Film credits include The Clandestine Marriage (1999); The Criminal (1999); Kevin & Perry Go Large (2000); Greenfingers (2000); Another Life (2001); Byron (2003); Vanity Fair (2004), in which she played Lady Jane Sheepshanks; The Queen of Sheba's Pearls (2004), and A Congregation of Ghosts 2009) among others.

Theatre roles include Voyage Round My Father; The Vagina Monologues; Les Mains; The Alchemist, and the Richard Eyre play The Novice. Little took her role in The Novice at the last minute. She was originally contracted to star in the film Enigma (2001), but the role was subsequently given to the actress Kate Winslet, who had previously turned the part down due to her pregnancy, but changed her mind. Little was paid her full fee of £300,000, and appeared in The Novice at the Almeida Theatre instead.

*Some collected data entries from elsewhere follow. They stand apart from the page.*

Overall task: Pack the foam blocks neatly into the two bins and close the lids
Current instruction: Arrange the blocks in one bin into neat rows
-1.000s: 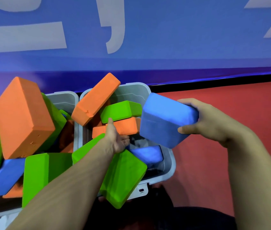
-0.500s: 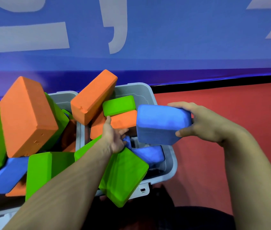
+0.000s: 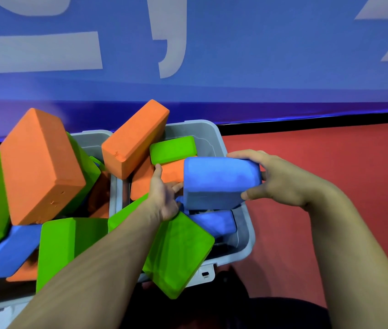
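Fingers of the right hand (image 3: 281, 179) hold a blue block (image 3: 219, 181) over the right bin (image 3: 245, 233); left hand (image 3: 164, 191) at 9 o'clock touches blocks, fingers loose. Blocks messy, lids not on.

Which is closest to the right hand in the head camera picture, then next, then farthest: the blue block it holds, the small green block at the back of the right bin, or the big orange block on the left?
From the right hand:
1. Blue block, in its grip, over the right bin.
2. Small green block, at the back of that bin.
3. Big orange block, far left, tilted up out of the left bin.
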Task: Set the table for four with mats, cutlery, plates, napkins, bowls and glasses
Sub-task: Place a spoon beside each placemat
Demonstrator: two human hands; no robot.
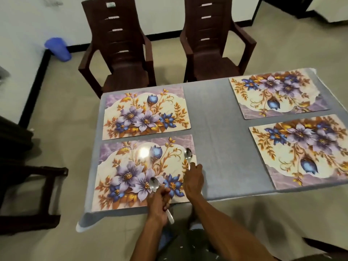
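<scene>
Right hand (194, 178) is pinching the handle of a spoon (188, 155), its bowl lying at the right edge of the near-left floral placemat (131, 166), lower centre of frame. Left hand (158, 202) is gripping a bundle of cutlery (154, 184), one spoon bowl protruding above the fist, white handle ends showing below. Three more floral placemats are lying on the grey tablecloth (222, 138): upper left (145, 112), upper right (276, 93), right (301, 147). Two brown plastic chairs (120, 53) are standing beyond the table's far edge.

bare cloth strip (220, 132) between mats, two chairs (120, 53) beyond
</scene>
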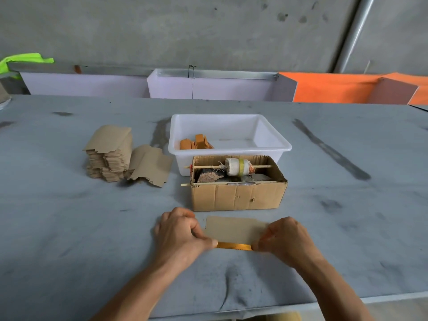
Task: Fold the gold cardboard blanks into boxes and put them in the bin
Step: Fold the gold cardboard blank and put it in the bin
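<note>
A few folded boxes (196,142) already in the bin (273,144), a tall stack (108,156) left, left hand (183,235) and right hand (287,239) pinching one blank (234,230) near the table (69,228) front edge.

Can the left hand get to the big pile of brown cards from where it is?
Probably yes. Bare table lies between the left hand and the stack of blanks; nothing blocks the way. But it would first have to let go of the blank it pinches.
</note>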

Little won the award for Best Actress in a Drama Series at the 1999 Biarritz International Television Festival for her role as Becky Sharp in Vanity Fair, and she also received a nomination for British Academy Television Award for Best Actress for the same role.

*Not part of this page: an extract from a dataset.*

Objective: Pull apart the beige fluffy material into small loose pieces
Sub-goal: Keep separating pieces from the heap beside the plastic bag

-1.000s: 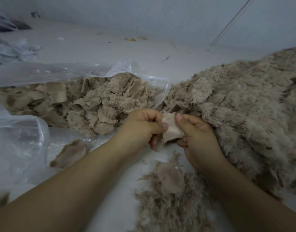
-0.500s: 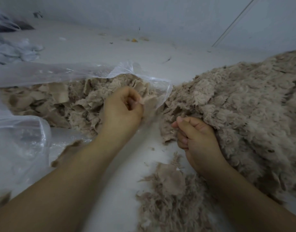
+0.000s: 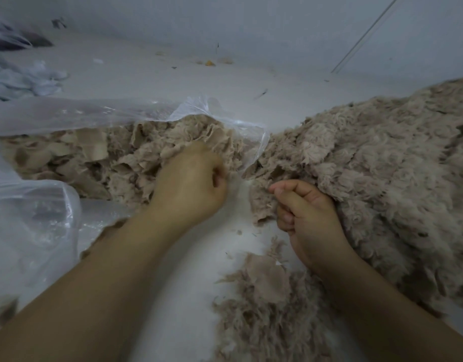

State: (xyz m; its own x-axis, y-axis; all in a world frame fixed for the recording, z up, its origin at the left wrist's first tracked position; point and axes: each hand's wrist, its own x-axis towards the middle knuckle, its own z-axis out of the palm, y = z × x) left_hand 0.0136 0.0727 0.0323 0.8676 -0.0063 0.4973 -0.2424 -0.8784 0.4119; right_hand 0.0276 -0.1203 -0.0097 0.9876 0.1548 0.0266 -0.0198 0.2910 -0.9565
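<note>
Since the frame one second back, the left hand (image 3: 191,184) has left the spot between the two heaps, where both hands pinched a small flat beige piece, and now sits at the mouth of the clear plastic bag (image 3: 55,205); that piece is no longer visible between the hands, presumably dropped in the bag. The right hand (image 3: 307,212) has barely shifted and has taken up the near-left edge of the big heap of beige fluffy material (image 3: 382,173). Left hand state: fingers curled into a loose fist, back of hand toward the camera; cannot tell whether anything remains inside it. Right hand state: fingers curled, thumb and forefinger pinching a tuft at the heap's edge, ready for the next pull. Location of material: the untorn heap fills the right side of the pale work surface (image 3: 173,82) up to its right edge and runs out of view; torn pieces (image 3: 115,158) fill the bag on the left side; a smaller scatter of shredded fluff (image 3: 267,304) lies at the near edge between the forearms. Progress estimate: well under way but not near done. The bag holds a sizeable quantity of torn scraps, yet the heap on the right looks at least as large and mostly unworked. Remaining: keep tearing from the heap edge, and clear the near scatter.
</note>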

She played Ann Shapland in Agatha Christie's Poirot (Cat Among the Pigeons), Megan Hudson in Mistresses, Nemo's mother in Mr. Nobody, Flick in The Boys Are Back, and Allanah Mountstuart in Any Human Heart.

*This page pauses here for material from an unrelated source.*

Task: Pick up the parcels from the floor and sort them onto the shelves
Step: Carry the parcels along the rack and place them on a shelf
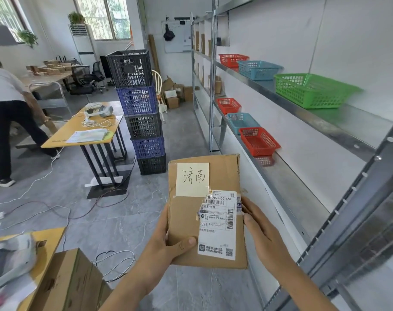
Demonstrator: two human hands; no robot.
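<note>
A flat brown cardboard parcel (204, 209) is held up in mid-air in front of the person, above the grey tiled floor (132, 221) and just left of the metal shelving (303, 194). Its long axis runs away from the viewer, near end low at the wrists and far end pointing up the aisle toward the stacked crates (141, 111); its broad labelled face is turned up to the camera. A pale yellow note (192, 179) with handwritten characters sits on the far half, and a white shipping label (219, 225) with barcodes covers the near right part. The left hand (166, 245) grips the parcel's near left corner, thumb pressed across the top face and fingers curled out of sight underneath. The right hand (262, 234) clasps the right edge, thumb lying against the side by the label, its other fingers hidden behind the box. On the shelves stand plastic baskets: a green basket (312, 90), a blue basket (258, 69) and a red basket (232, 59) on the upper level, and another red basket (258, 141) nearest on the lower level. A yellow-topped table (85, 129) stands to the left, with another person (7, 113) bent over beyond it.
</note>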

In 2008, Little appeared as a guest star in Foyle's War. In 2011, she portrayed the wife of hostage negotiator Dominic King (played by Trevor Eve) in the three-part drama Kidnap and Ransom, alongside Helen Baxendale. and played Elspeth Munro in the BBC drama Young James Herriot.

In 2013, she appeared in the premiere production of the play Longing. In 2015, she played Liz Cromwell in the BBC production of Wolf Hall. In 2016, she appeared in "Shut Up and Dance", an episode of the anthology series Black Mirror.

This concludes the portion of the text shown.